Kalau Langit, "Pintar nya bikin sakit hati." begitu kata Ery dan Wafi.

Bukan, bukan karena Langit pelit atau suka pura-pura budek pas ujian, cowok itu malah dengan senang hati membocorkan jawabannya, yang membuat Wafi dan Ery sakit hati adalah keliatannya Langit sama sekali bodo amat dengan tugas, PR, dan bahkan ketika dosen menjelaskan di kelas tapi begitu ditanya bisa ngejawab dan jawabannya benar atau begitu ada tugas udah ngumpulin sebelum disuruh.

Tipe-tipe teman yang bilang, "Duh gak bisa." tau-tau dapet A.

Kan tai.

"Eh, copas lah punya lo. Masih lo simpen kan file nya?" Wafi menggeser kursinya pada Langit.

"Anjing penghianat lu!"

"Anjing kan gue berkhianat juga demi lo, kata lo nomer 10 belom kan?"

"Nomer 10 ampe 20. Hehe."

"Anjing tolol.
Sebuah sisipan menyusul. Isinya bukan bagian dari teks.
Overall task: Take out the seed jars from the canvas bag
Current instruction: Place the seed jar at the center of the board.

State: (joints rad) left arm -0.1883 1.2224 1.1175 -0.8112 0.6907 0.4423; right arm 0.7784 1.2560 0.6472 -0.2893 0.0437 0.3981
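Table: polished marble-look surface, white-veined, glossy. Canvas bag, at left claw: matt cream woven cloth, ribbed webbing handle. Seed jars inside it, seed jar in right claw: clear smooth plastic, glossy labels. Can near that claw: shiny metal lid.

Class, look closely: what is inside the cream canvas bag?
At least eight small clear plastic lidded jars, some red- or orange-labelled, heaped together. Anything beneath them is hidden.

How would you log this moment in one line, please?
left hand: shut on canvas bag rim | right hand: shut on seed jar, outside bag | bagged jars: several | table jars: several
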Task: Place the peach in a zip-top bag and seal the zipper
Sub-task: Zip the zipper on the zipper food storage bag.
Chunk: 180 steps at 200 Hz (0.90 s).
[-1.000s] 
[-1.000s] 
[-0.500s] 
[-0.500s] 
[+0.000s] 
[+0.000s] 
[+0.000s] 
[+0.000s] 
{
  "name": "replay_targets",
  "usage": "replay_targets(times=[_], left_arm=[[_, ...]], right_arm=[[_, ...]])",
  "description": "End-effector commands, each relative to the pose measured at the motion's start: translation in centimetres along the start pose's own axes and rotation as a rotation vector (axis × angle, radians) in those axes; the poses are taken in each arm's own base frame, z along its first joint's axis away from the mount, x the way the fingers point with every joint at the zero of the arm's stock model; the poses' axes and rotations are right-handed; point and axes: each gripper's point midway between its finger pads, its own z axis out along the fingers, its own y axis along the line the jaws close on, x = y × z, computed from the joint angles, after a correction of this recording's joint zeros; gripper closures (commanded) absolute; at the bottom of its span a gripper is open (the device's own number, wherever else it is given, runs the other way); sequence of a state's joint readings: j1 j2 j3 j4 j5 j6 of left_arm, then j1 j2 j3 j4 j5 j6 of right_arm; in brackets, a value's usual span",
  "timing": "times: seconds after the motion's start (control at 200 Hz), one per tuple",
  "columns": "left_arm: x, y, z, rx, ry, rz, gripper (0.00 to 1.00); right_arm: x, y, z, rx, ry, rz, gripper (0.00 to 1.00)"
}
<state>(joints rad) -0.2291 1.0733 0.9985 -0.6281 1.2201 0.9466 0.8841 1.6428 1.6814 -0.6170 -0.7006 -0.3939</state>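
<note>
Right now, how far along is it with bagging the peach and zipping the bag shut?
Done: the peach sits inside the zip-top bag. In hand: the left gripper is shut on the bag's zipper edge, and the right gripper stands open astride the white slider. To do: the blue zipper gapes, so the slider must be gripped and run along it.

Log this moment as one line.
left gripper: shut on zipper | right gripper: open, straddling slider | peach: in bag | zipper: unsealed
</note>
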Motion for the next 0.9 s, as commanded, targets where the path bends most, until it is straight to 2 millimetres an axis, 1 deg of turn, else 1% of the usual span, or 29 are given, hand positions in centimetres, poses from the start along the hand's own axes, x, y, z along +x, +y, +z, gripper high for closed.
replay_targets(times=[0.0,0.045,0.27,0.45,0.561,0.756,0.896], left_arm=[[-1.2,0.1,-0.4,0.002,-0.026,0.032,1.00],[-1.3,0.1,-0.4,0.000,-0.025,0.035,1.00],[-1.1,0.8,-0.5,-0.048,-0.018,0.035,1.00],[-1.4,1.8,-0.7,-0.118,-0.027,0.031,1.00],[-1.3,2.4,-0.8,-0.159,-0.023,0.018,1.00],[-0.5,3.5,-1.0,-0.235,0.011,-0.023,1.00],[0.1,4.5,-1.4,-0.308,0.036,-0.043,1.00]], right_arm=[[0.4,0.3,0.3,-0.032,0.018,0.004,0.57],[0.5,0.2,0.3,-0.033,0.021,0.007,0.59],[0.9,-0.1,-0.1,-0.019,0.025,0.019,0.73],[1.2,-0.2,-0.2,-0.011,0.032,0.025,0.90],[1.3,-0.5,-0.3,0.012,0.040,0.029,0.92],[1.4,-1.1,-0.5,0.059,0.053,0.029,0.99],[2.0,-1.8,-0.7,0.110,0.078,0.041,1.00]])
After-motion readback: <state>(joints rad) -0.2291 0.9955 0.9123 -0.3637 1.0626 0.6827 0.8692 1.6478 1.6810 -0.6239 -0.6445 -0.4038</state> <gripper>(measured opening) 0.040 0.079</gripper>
Haha."

Ery nyengir tanpa suara.

"Satu jawaban satu nomer cewek."

"Aduh gusti, cewek mulu ya lu."

"Nah ini, tau punya temen brengsyek kayak lo jadinya gue udah mempersiapkan segalanya. Hahaha."

Tawa kencang Wafi dibarenginya dengan menyodorkan ponselnya pada Langit.

"Mohon bantuannya nyet."

Seketika Langit bangkit duduk bersila setelah berhasil meraih ponsel Wafi dan mulai mencari-cari mangsa baru.

"Di tas, di flashdisk." Ucapnya sambil masih berfokus pada layar ponsel Wafi sementara dengan cepat Wafi berjalan menuju lemari dan tidak kalah cepat berhasil menemukan flashdisk itu.

"Jan bilang lo mau pinjem laptop gua? Gua lagi maen badrul!"

"Paus dulu lah paus. Demi nilai nyet!"

"Oiya bener juga, ya udin."

Dan jadilah Wafi duduk di sebelah Ery sementara Ery mengalihkan fokusnya pada ponsel Langit yang kembali berdering.

"Aduh itu tengkoraknya nyet, gua takut. Angkat dah mending."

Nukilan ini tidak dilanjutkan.